Un photographe sort de l'ombre

9 décembre 2006

En août 1979, une photo prise en Iran fait le tour du monde. Un peloton d'exécution composé de soldats de la République islamique fait feu sur une dizaine de Kurdes sans armes. Elle est d'abord publiée dans le grand quotidien iranien Ettela'at, puis, par l'intermédiaire de l'agence UPI, dans des centaines de publications du monde entier.

Massacre

D.R. La photo de l'exécution de onze Kurdes, prise en Iran en 1979, avait décroché le Pulitzer anonymement.

Quelques mois plus tard, elle remporte le prix Pulitzer. De manière anonyme. En effet, le journal Ettela'at juge plus prudent de ne pas dévoiler l'identité du photographe.

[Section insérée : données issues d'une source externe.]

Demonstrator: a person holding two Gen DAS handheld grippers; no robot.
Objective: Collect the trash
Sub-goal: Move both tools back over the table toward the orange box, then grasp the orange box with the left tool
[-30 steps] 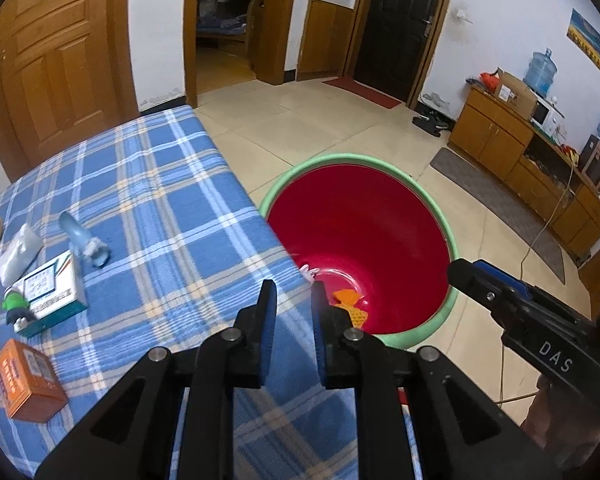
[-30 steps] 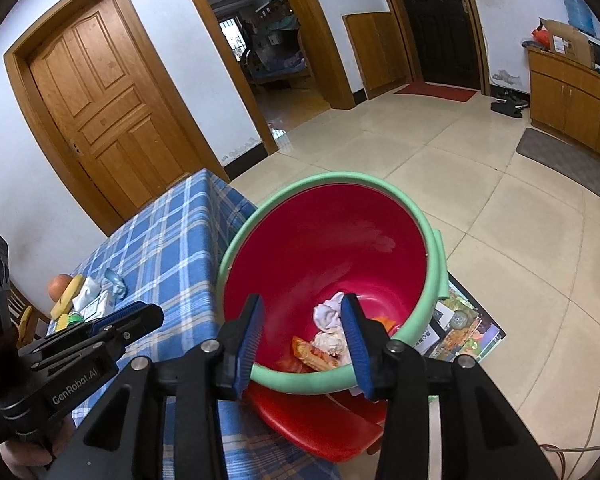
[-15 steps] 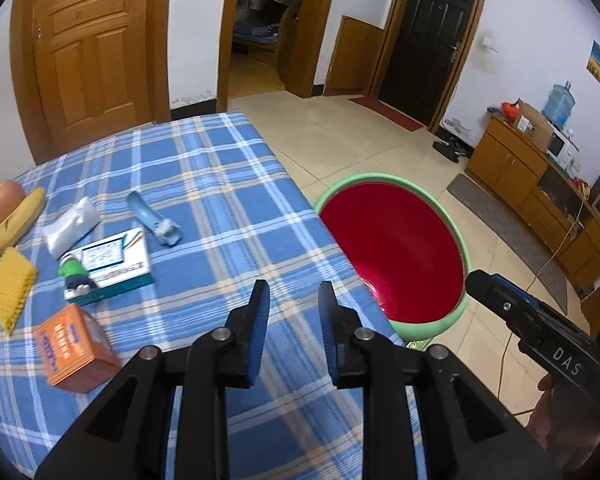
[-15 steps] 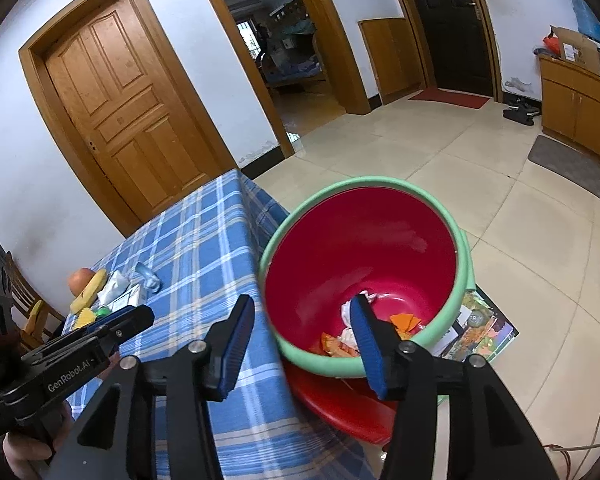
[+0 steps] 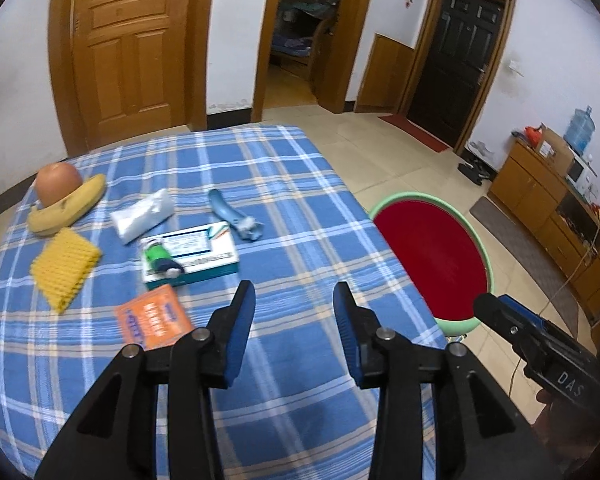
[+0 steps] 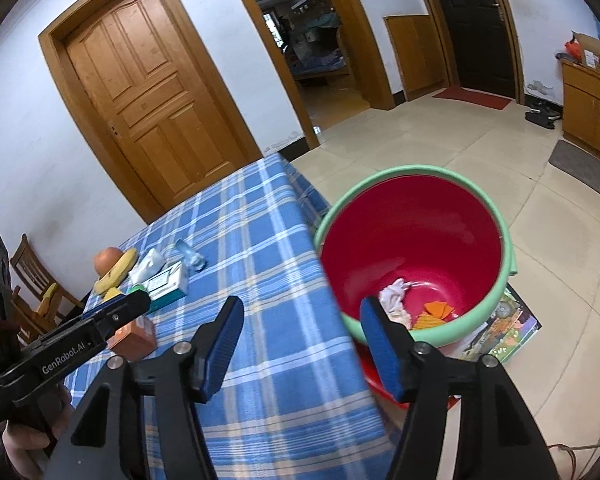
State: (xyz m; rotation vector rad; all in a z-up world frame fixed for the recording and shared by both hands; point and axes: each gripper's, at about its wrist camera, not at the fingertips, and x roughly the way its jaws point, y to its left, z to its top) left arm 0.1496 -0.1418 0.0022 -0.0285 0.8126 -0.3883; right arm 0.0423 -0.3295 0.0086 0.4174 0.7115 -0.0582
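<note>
Trash on surface: one orange box (image 5: 153, 317) lying flat, nearest the left claw; one white-and-teal carton (image 5: 192, 255), long axis running left-right, a green tube (image 5: 158, 259) on its left end.
Blue wrapper (image 5: 233, 216): one, long axis pointing away toward the door.
White packet (image 5: 142, 221): one, just left of the wrapper.
Bucket (image 6: 512, 256): one, red with green rim, on the floor beside the surface (image 5: 284, 184); white wad (image 6: 394, 294) and orange scraps (image 6: 434, 314) inside.
Left claw (image 5: 294, 330): spread, empty, above the cloth.
Right claw (image 6: 300, 346): spread wide, empty.
</note>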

Au fil des ans, l'image devient un symbole de la violence du régime de Khomeyni, et le mystère demeure. De temps à autre, tel ou tel photographe iranien à l'étranger se targue d'avoir pris ce cliché, sans apporter de preuve décisive.

ANONYMAT

Dans son édition du 4 décembre, le Wall Street Journal affirme avoir retrouvé le véritable auteur. Selon un long article de Joshua Prager, spécialiste des enquêtes au quotidien économique new-yorkais, il s'agirait de Jahangir Razmi, âgé aujourd'hui de 58 ans, vivant à Téhéran.

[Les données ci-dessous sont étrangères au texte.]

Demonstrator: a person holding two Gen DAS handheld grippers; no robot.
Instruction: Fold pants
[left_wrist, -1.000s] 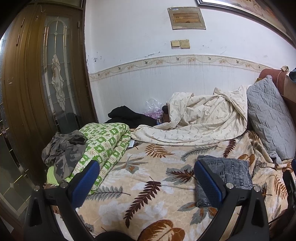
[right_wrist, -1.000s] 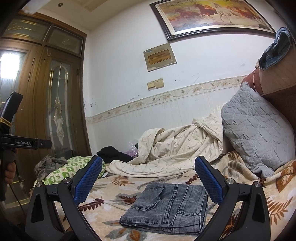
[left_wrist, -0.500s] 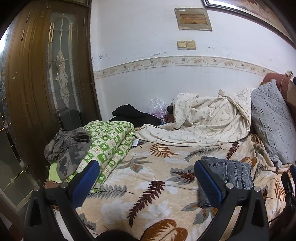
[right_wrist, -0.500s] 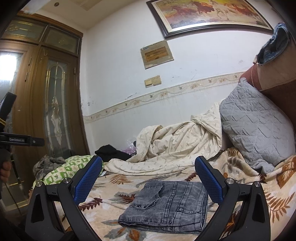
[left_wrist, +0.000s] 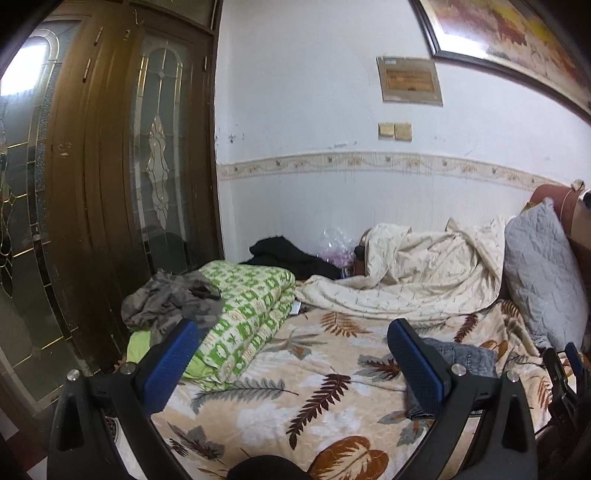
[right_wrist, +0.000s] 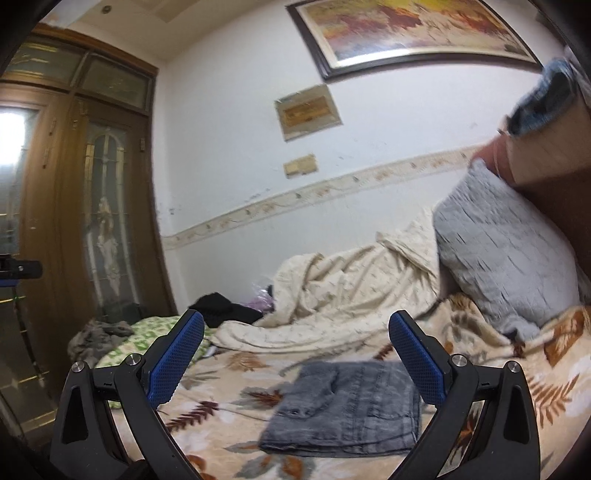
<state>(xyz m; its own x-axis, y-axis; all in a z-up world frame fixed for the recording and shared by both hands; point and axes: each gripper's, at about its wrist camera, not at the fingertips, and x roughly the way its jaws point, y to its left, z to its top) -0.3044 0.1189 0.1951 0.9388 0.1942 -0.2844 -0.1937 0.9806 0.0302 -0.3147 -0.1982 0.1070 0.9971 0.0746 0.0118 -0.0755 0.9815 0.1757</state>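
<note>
The grey denim pants (right_wrist: 351, 410) lie folded into a flat rectangle on the leaf-print blanket (right_wrist: 236, 369). In the left wrist view the pants (left_wrist: 469, 356) show partly behind my right finger. My left gripper (left_wrist: 291, 354) is open and empty, held above the blanket to the left of the pants. My right gripper (right_wrist: 295, 354) is open and empty, held above and in front of the pants, apart from them.
A folded green-and-white quilt (left_wrist: 251, 302) with a grey garment (left_wrist: 166, 302) on it lies at the left. A crumpled cream sheet (left_wrist: 417, 273) and black clothes (left_wrist: 288, 254) lie along the wall. A grey pillow (left_wrist: 543, 273) leans on the headboard. A wooden wardrobe (left_wrist: 110, 184) stands left.
Both grippers have drawn back and tilted upward, away from the pants. More wall and the picture frame show now. The pants have stayed in place. The right wrist view is motion-blurred.
</note>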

Il était en reportage dans le Kurdistan iranien en août 1979. Il a assisté à la mascarade de procès qui a abouti à l'exécution des onze Kurdes. Les photos sont parties par avion à Téhéran, tandis que le reporter restait sur place. Le rédacteur en chef d'Ettela'at a décidé la publication de la photo et opté pour l'anonymat de son auteur : "Je voulais protéger Razmi", explique-t-il au Wall Street Journal.

Joshua Prager a rencontré d'anciens collègues du photographe, des membres de la rédaction d'Ettela'at et d'anciens responsables d'UPI, l'agence qui a réceptionné la photo à Bruxelles, au lendemain de la parution en Iran. En outre, il affirme que M. Razmi lui a montré des planches-contacts (épreuves papier avant tirage) de la sinistre exécution, qui contiennent des clichés jamais publiés.

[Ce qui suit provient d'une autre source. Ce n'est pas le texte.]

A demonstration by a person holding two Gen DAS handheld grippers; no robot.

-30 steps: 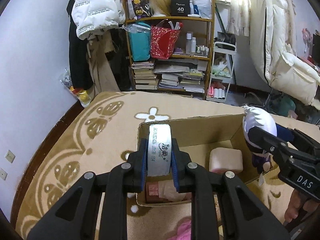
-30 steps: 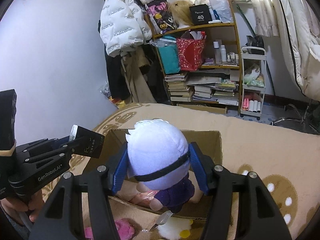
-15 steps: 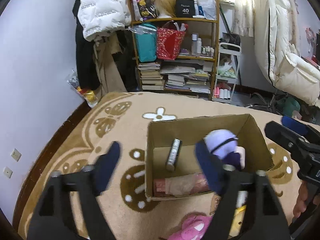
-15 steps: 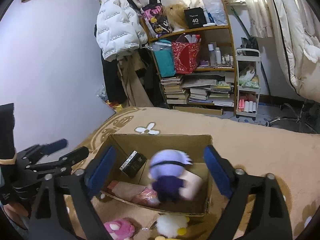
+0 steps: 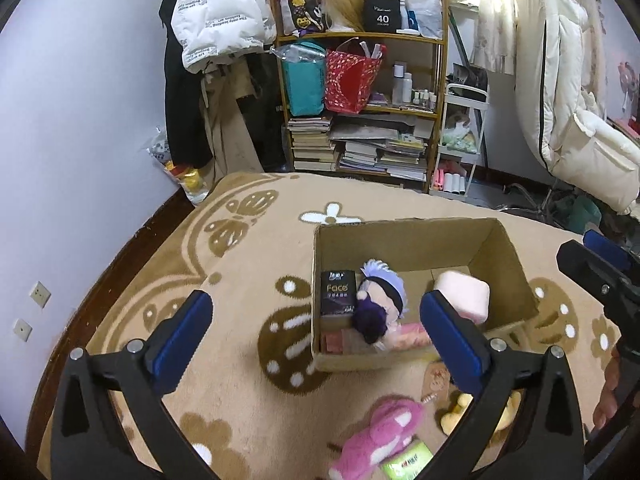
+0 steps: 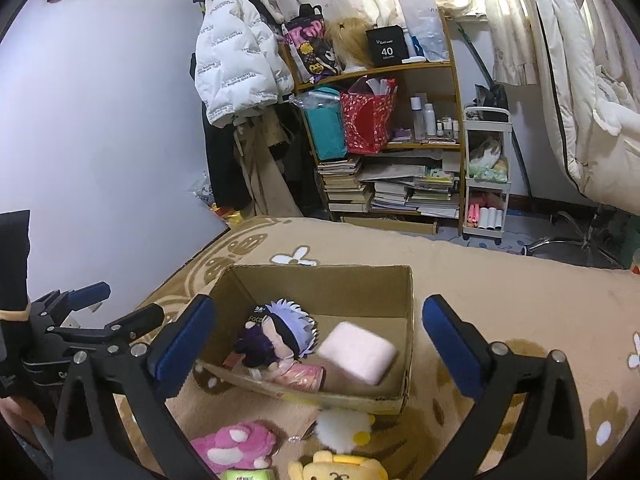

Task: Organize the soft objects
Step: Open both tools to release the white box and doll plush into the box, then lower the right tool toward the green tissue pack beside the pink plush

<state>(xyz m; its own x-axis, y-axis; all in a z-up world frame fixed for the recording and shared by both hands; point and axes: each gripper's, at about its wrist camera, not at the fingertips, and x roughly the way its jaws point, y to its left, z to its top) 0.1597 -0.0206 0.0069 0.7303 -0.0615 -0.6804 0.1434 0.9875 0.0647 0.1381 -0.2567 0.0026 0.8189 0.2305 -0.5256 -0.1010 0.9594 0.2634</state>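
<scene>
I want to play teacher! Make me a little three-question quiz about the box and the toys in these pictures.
1. True or false: the white-haired plush doll lies inside the cardboard box.
2. Which toy lies on the carpet, outside the box? A. pink plush toy B. pink sponge block C. black tissue pack
3. Fill in: the left gripper and the right gripper both hold ____.

Key: 1 true; 2 A; 3 nothing, since both sets of jaws stand wide open above the box.

Box [image 5: 404, 236] top open; far half free; doll [image 5: 380, 304], pink block [image 5: 464, 294] fill near half
</scene>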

Le journaliste américain a commencé à s'intéresser à l'histoire de cette photo à partir de l'été 2002, en lisant un livre consacré aux lauréats du prix Pulitzer.

VRAIS ET FAUX INFORMATEURS

"J'ai mis beaucoup de temps à remonter la piste, a-t-il expliqué au Monde par téléphone depuis New York. Quand, finalement, j'ai pensé que le photographe était toujours en vie à Téhéran, j'ai tenté de contacter M. Razmi des Etats-Unis, mais c'était très difficile de naviguer entre les vrais et les faux informateurs. Je ne parle pas persan, et, quand j'ai enfin réussi à rencontrer M. Razmi à Téhéran, en août 2005, j'ai réalisé que j'avais parlé au téléphone avec des interlocuteurs qui se faisaient passer pour lui, mais qui n'étaient pas lui."

Le journaliste américain souligne qu'en 1979 le photographe a fait les choses en règle. "Il avait la permission d'un juge pour prendre ces photos. Il a donné les négatifs aux autorités quand elles les lui ont demandés. Il n'a pas touché un centime avec ces clichés publiés à l'étranger. Aujourd'hui, ce n'est pas lui qui a cherché à me contacter, mais plutôt l'inverse."

Convaincu de détenir ainsi les preuves que Jahangir Razmi est bien le véritable auteur des photos, Joshua Prager prépare un livre sur cette affaire. A la suite de la publication de l'article du Wall Street Journal, l'agence UPI a contacté les membres du jury Pulitzer pour leur suggérer d'attribuer nommément le prix à Jahangir Razmi.